[What the task requires]
Since the pictures are not wanted, retype the listing below exactly and without them.

┄┄┄┄┄┄┄┄┄┄

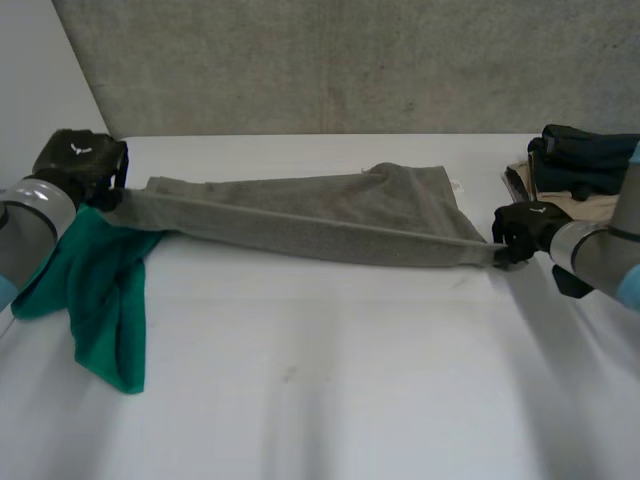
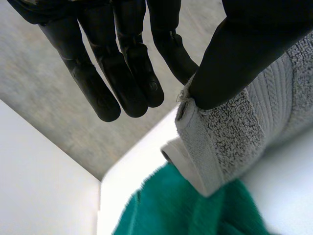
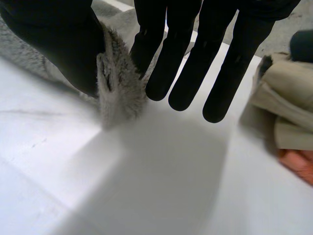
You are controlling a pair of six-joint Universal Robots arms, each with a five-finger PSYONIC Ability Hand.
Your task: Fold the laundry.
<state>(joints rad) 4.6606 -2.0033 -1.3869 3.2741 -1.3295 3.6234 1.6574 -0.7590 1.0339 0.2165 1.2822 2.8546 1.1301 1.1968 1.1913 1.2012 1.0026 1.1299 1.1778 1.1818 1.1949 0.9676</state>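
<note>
**Head view.** A long grey terry towel (image 1: pixel 330 215) is stretched across the white table (image 1: pixel 330 400), from the left hand (image 1: pixel 80 162) at one end to the right hand (image 1: pixel 522 228) at the other. Its near edge runs as a straight, taut line between the hands. Its far edge lies close to the table's back edge. A crumpled green cloth (image 1: pixel 100 290) lies under the towel's left end and extends toward the near edge. A broad stretch of open table surface is seen in front of the towel. A stack of folded clothes (image 1: pixel 580 165), dark on top and beige beneath, stands just behind the right hand at the table's right side.

**Left wrist view.** The towel's hemmed corner is pinched between the thumb (image 2: pixel 234 58) and the nearest of the straight fingers (image 2: pixel 122 73). The green cloth is seen beneath that corner.

**Right wrist view.** The opposite towel corner is clamped between the thumb (image 3: pixel 58 44) and the nearest straight finger (image 3: pixel 146 44). The folded stack is seen beside the fingertips, with an orange fabric (image 3: pixel 298 166) below the beige layers.
</note>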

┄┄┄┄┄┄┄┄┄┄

[Response to this task]
You are controlling a pair of six-joint Universal Robots arms, each with a five-finger PSYONIC Ability Hand.
Your task: Fold the laundry.
<state>(joints rad) 4.6606 -2.0033 -1.3869 3.2741 -1.3295 3.6234 1.6574 -0.7590 1.0339 0.2165 1.2822 2.8546 1.1301 1.1968 1.1913 1.2012 1.0026 1.1299 1.1778 1.1818 1.1949 0.9676</state>
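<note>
**Head view.** A long grey terry towel (image 1: pixel 330 215) is stretched across the white table (image 1: pixel 330 400), from the left hand (image 1: pixel 80 162) at one end to the right hand (image 1: pixel 522 228) at the other. Its near edge runs as a straight, taut line between the hands. Its far edge lies close to the table's back edge. A crumpled green cloth (image 1: pixel 100 290) lies under the towel's left end and extends toward the near edge. A broad stretch of open table surface is seen in front of the towel. A stack of folded clothes (image 1: pixel 580 165), dark on top and beige beneath, stands just behind the right hand at the table's right side.

**Left wrist view.** The towel's hemmed corner is pinched between the thumb (image 2: pixel 234 58) and the nearest of the straight fingers (image 2: pixel 122 73). The green cloth is seen beneath that corner.

**Right wrist view.** The opposite towel corner is clamped between the thumb (image 3: pixel 58 44) and the nearest straight finger (image 3: pixel 146 44). The folded stack is seen beside the fingertips, with an orange fabric (image 3: pixel 298 166) below the beige layers.
</note>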

No additional output is required.